Regulatory activities should balance meeting standards, quality, safety, regulatory, environmental and socio-economic requirements with the provision of job opportunities and the attendant impacts down the social ladder.
The investigation being carried out on the Steel companies in this writer’s opinion, should be done in close collaboration with SON, especially issues relating to verifying the quality of the product samples taken in order to save scarce government resources.
Regulation of anti-competitive behaviour by industry should be done with care and diligence so as not to get drawn into dirty fights among industry players in trying to outplay and outwit each other.
The federal government over the decades is said to have invested billions of Naira in building laboratory competencies in such agencies as SON, NAFDAC, FIIRO, NAQS, etc., with some of them already attaining ISO/IEC 17025 (Standard for Testing and Calibration Laboratories) accreditation and international recognition status.
Thus, any of the MDAs requiring Laboratory tests and analysis in the course of carrying out its mandate should essentially patronize existing infrastructure with requisite competence as a matter of first choice, except in cases where the competency for testing a particular product is non-existent locally. This will not only save scarce resources but ensure that these existing infrastructure are put to maximum use in the nation’s interest.
Of the seven NAFDAC laboratories spread across the country, five I learnt have accreditation to ISO/IEC 17025 Standard for Testing and Calibration Laboratories. These laboratories include Food and Drug testing in Kaduna and Agulu, Anambra State; for Food testing in Oshodi, Lagos; for Drug, Vaccines and Medical Devices at Yaba, also in Lagos which also have WHO pre-qualification.

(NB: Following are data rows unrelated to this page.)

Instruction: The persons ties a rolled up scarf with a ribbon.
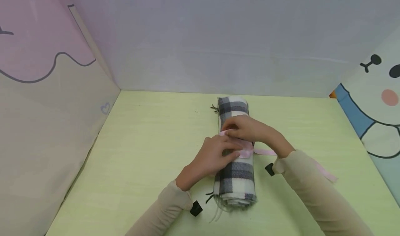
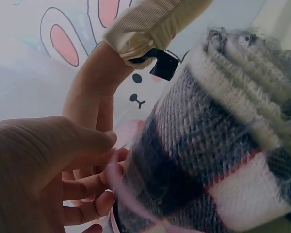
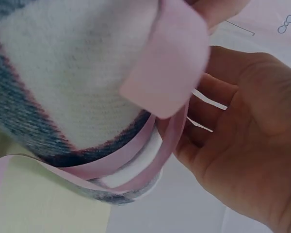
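Note:
A grey, black and white checked scarf (image 1: pixel 239 184), rolled into a thick bundle with a fringed end, lies lengthwise on the table. Pink ribbon (image 1: pixel 247 152) goes round its middle. My left hand (image 1: pixel 214 154) is at the near side of the ribbon, thumb and fingers pinching it over the roll. Just beyond, my right hand (image 1: pixel 248 129) arches across the scarf and holds ribbon between thumb and fingertips. In the right wrist view, a broad flat end of the ribbon (image 3: pixel 172 63) stands out in front of the scarf, with looped strands below it.
The pale yellow-green table (image 1: pixel 150 132) extends on both sides of the roll. A loose ribbon tail (image 1: pixel 326 171) trails right beneath the right forearm. Behind rises a plain wall panel (image 1: pixel 200 48); cartoon-printed panels (image 1: pixel 381 132) flank the table.

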The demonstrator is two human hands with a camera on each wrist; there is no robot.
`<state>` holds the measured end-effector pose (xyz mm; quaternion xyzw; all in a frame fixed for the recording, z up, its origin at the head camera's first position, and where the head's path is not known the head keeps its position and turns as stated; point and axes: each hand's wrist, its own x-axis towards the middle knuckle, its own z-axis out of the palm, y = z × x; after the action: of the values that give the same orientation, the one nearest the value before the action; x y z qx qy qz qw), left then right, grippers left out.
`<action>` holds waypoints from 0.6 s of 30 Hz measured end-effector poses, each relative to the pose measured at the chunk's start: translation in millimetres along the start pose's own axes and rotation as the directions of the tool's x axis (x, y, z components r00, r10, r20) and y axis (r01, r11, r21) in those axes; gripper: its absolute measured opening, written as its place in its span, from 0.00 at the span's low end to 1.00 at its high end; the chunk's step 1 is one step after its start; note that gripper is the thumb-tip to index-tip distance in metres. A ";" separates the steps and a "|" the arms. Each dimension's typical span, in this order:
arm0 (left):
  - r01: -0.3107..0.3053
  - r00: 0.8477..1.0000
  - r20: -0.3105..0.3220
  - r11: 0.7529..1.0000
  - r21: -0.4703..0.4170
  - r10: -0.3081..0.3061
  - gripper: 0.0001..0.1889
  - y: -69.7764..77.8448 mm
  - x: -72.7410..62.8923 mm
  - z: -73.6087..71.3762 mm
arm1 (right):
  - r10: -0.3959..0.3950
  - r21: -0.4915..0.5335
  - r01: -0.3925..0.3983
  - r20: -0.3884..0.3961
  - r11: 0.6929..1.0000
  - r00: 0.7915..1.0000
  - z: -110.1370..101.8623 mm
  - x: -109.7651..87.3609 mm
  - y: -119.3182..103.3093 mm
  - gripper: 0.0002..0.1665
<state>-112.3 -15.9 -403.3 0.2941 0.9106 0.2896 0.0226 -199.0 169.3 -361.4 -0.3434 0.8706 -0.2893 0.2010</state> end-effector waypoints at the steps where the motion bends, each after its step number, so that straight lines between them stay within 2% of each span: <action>1: -0.003 1.000 -0.003 1.000 -0.005 0.003 0.14 -1.2 -1.3 -0.6 | -0.003 -0.001 0.003 -0.015 1.000 1.000 0.7 -0.9 0.5 0.10; 4: -0.012 1.000 -0.027 0.999 -0.044 0.011 0.13 -6.0 -5.4 -3.2 | -0.024 -0.002 0.023 -0.070 1.000 0.997 3.8 -4.5 1.8 0.12; 9: 0.000 0.993 -0.119 0.992 -0.126 -0.015 0.09 -17.4 -9.1 -8.6 | -0.021 0.066 0.031 -0.147 0.997 0.989 8.2 -13.5 2.9 0.14; 13: 0.018 0.982 -0.182 0.991 -0.133 -0.042 0.05 -27.8 -10.8 -13.2 | -0.032 0.110 0.054 -0.195 0.992 0.980 11.1 -20.9 3.9 0.15; 18: 0.040 0.971 -0.231 0.991 -0.130 -0.069 0.04 -40.2 -11.4 -16.9 | -0.093 0.135 0.132 -0.264 0.982 0.960 14.8 -32.6 4.6 0.14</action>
<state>-127.5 -57.4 -412.4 0.2307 0.8947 0.3779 -0.0590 -170.8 189.9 -370.5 -0.3360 0.8439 -0.4074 0.0951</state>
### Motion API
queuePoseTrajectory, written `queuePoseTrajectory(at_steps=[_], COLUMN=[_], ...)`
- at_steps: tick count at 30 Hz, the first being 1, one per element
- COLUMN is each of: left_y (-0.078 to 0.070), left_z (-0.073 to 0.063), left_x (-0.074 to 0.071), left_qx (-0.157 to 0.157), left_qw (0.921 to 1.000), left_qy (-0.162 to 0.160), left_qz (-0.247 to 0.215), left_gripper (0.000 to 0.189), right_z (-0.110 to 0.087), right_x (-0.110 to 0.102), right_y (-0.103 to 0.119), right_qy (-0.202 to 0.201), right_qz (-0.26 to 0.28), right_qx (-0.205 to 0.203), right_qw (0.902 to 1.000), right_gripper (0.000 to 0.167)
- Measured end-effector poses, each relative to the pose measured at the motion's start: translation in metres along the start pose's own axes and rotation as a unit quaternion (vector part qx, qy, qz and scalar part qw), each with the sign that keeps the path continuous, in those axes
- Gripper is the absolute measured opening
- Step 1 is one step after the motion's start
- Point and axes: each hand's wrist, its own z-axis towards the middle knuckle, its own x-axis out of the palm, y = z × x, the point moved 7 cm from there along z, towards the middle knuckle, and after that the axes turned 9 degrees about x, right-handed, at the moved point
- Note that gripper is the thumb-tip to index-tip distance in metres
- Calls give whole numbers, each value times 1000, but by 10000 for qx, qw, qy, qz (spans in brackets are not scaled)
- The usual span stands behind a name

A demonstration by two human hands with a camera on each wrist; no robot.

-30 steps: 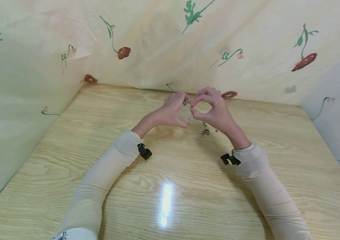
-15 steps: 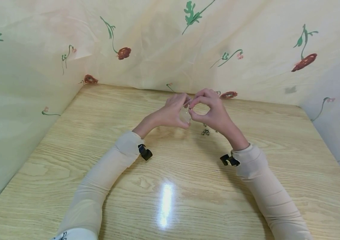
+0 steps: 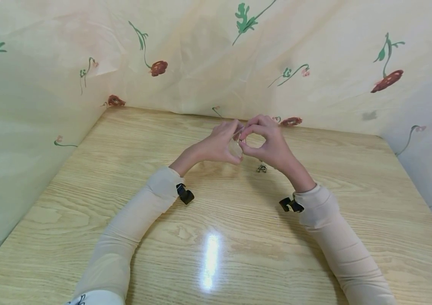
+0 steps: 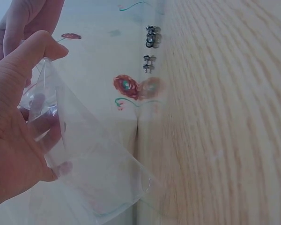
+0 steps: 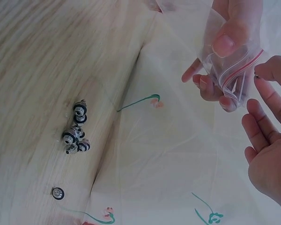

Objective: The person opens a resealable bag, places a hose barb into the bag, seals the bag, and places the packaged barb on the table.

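My left hand (image 3: 217, 143) grips a clear zip bag (image 4: 93, 154) near its mouth. The bag's red-striped seal shows in the right wrist view, where the mouth stands partly spread. My right hand (image 3: 271, 142) pinches a tiny metal part (image 5: 256, 76) between thumb and forefinger, close beside that mouth. Fingers hide most of the part, so its exact kind cannot be told. On the table below lie several small silver metal parts with black rings (image 5: 75, 136), bunched together. A single one (image 5: 58, 193) lies apart from them.
Under both arms stretches a wood-grain table (image 3: 200, 216). A cream cloth with printed flowers (image 3: 208, 55) hangs along its back and sides. Black straps (image 3: 184, 194) sit at the wrists.
My right hand has moved slightly left, bringing the pinched metal part closer to the bag. The left hand has stayed almost in place, still holding the bag.
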Motion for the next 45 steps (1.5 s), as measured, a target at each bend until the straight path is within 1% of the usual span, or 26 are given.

Conversely, the Standards Organisation of Nigeria Food, Microbiology, Electrical and Chemical Technology Laboratories are said to be accredited to ISO/IEC 17025 Standard for Testing and Calibration Laboratories
Also, the Nigerian National Accreditation System (NiNAS) I understand is building necessary capacities for accreditation of laboratories with the required global recognition that goes with it. The nation and especially government institutions and MDAs should therefore patronize such services going forward rather than spend our scarce resources on similar but not necessarily superior services from outside the country.
Another issue in focus is the avoidable amount of government resources being expended on procuring management systems training and certification services from abroad that are readily available in Nigeria both in content and global accreditation and acceptance. One good example is the SON accredited management systems training and certification services in the renowned ISO Quality (QMS), Environmental (EMS), Food Safety (FSSM) and Occupational Health and Safety (OHC Standards, amongst others.
The SON, I understand, has for decades developed competencies including obtaining and maintaining international accreditation and recognition for training and certification to these global standards and even helped to set up standards institutions encompassing training and certification structures in three sister African countries, namely Gambia, Sierra Leone and Liberia.
Given the above, no agency of the federal government should expend resources in patronizing any, other than these accredited competencies nor even attempt to duplicate capacity in any of the existing competencies, thus expending scarce foreign exchange for such services that SON, NAFDAC, FIIRO and other agencies with similar competencies can creditably render.
One of the challenges the current administration of President Bola Tinubu must confront head-on is in harmonizing and rationalizing government regulatory structures to achieve greater efficiency and effectiveness to provide the much needed enabling environment for the private sector to thrive, in furtherance of the Renewed Hope Agenda.